| Action item |
Extract the listing below in full, unchanged.

| Recorded data |

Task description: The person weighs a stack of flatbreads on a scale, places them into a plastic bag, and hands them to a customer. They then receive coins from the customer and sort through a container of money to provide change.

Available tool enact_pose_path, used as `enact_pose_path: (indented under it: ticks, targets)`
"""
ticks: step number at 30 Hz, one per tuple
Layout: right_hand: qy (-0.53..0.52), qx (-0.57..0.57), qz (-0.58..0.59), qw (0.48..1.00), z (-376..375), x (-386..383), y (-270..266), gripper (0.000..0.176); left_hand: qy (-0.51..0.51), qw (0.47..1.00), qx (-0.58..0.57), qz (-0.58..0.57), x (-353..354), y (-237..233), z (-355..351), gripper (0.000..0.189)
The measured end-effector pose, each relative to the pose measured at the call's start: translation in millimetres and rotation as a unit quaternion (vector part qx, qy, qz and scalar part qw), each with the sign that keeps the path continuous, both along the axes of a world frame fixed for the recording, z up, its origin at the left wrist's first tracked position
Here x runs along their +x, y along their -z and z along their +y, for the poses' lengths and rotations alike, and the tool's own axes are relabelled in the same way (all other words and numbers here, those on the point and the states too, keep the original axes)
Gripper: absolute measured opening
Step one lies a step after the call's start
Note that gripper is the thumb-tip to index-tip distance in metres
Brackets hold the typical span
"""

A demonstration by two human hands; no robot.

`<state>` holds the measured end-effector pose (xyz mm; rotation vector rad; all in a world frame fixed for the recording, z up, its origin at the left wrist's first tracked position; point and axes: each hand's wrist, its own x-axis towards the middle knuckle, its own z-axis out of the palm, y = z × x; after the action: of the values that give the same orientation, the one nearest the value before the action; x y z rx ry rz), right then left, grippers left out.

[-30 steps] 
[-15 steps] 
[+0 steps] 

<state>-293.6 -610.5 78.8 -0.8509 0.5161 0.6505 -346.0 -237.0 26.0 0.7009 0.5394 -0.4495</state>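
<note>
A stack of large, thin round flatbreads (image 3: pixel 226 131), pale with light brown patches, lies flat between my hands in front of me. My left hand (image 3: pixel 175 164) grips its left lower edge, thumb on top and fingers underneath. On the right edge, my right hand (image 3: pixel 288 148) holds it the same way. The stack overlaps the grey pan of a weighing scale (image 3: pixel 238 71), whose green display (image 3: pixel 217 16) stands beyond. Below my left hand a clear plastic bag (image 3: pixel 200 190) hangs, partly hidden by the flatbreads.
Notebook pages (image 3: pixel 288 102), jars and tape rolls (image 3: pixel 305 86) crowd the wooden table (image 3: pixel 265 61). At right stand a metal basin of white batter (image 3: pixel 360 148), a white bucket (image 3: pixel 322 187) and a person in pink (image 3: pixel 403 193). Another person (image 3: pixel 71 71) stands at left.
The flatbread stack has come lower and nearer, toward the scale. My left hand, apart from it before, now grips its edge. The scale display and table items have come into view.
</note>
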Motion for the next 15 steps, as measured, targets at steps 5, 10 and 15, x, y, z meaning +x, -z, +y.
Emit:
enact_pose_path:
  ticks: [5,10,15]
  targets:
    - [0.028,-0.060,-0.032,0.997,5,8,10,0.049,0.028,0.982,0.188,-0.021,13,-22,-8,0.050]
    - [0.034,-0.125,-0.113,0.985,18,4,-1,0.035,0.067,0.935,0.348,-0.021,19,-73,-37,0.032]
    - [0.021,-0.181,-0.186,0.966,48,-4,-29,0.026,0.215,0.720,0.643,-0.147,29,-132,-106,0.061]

| Exercise answer |
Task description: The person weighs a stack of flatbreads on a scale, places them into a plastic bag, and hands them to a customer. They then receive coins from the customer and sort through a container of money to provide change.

Available tool enact_pose_path, used as `enact_pose_path: (indented under it: ticks, targets)`
"""
ticks: step number at 30 Hz, one per tuple
Layout: right_hand: qy (-0.53..0.52), qx (-0.57..0.57), qz (-0.58..0.59), qw (0.48..1.00), z (-376..375), x (-386..383), y (-270..266), gripper (0.000..0.176); left_hand: qy (-0.51..0.51), qw (0.47..1.00), qx (-0.58..0.57), qz (-0.58..0.57), x (-353..354), y (-237..233), z (-355..351), gripper (0.000..0.189)
The measured end-effector pose, each relative to the pose measured at the call's start: translation in millimetres and rotation as a unit quaternion (vector part qx, qy, qz and scalar part qw), each with the sign that keeps the path continuous, both along the axes of a world frame fixed for the recording, z up, its origin at the left wrist's first tracked position
Here x runs along their +x, y along their -z and z along their +y, for the poses' lengths and rotations alike, and the tool's own axes are relabelled in the same way (all other words and numbers here, those on the point and the states too, keep the original axes)
Gripper: absolute measured opening
Step one lies a step after the call's start
Note that gripper is the thumb-tip to index-tip distance in metres
Brackets hold the typical span
"""

A demonstration by two human hands; no robot.

`<state>` holds the measured end-effector pose (xyz mm; rotation vector rad; all in a world frame fixed for the recording, z up, its origin at the left wrist's first tracked position; point and axes: each hand's wrist, its own x-axis towards the middle knuckle, its own z-axis out of the palm, y = z × x; after the action: of the values that give the same orientation, the one nearest the value before the action; x y z rx ry rz), right then left, grippers left out.

[-30 steps] 
[-15 steps] 
[+0 steps] 

<state>-293.6 -610.5 78.8 -0.8509 0.5161 0.6505 -346.0 -237.0 26.0 0.7009 0.5394 -0.4495</state>
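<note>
A stack of large, thin round flatbreads (image 3: pixel 226 131), pale with light brown patches, lies flat between my hands in front of me. My left hand (image 3: pixel 175 164) grips its left lower edge, thumb on top and fingers underneath. On the right edge, my right hand (image 3: pixel 288 148) holds it the same way. The stack overlaps the grey pan of a weighing scale (image 3: pixel 238 71), whose green display (image 3: pixel 217 16) stands beyond. Below my left hand a clear plastic bag (image 3: pixel 200 190) hangs, partly hidden by the flatbreads.
Notebook pages (image 3: pixel 288 102), jars and tape rolls (image 3: pixel 305 86) crowd the wooden table (image 3: pixel 265 61). At right stand a metal basin of white batter (image 3: pixel 360 148), a white bucket (image 3: pixel 322 187) and a person in pink (image 3: pixel 403 193). Another person (image 3: pixel 71 71) stands at left.
The flatbread stack has come lower and nearer, toward the scale. My left hand, apart from it before, now grips its edge. The scale display and table items have come into view.
</note>
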Motion for the next 15 steps, as measured, targets at steps 5, 10 and 15, x, y, z meaning +x, -z, +y.
Emit:
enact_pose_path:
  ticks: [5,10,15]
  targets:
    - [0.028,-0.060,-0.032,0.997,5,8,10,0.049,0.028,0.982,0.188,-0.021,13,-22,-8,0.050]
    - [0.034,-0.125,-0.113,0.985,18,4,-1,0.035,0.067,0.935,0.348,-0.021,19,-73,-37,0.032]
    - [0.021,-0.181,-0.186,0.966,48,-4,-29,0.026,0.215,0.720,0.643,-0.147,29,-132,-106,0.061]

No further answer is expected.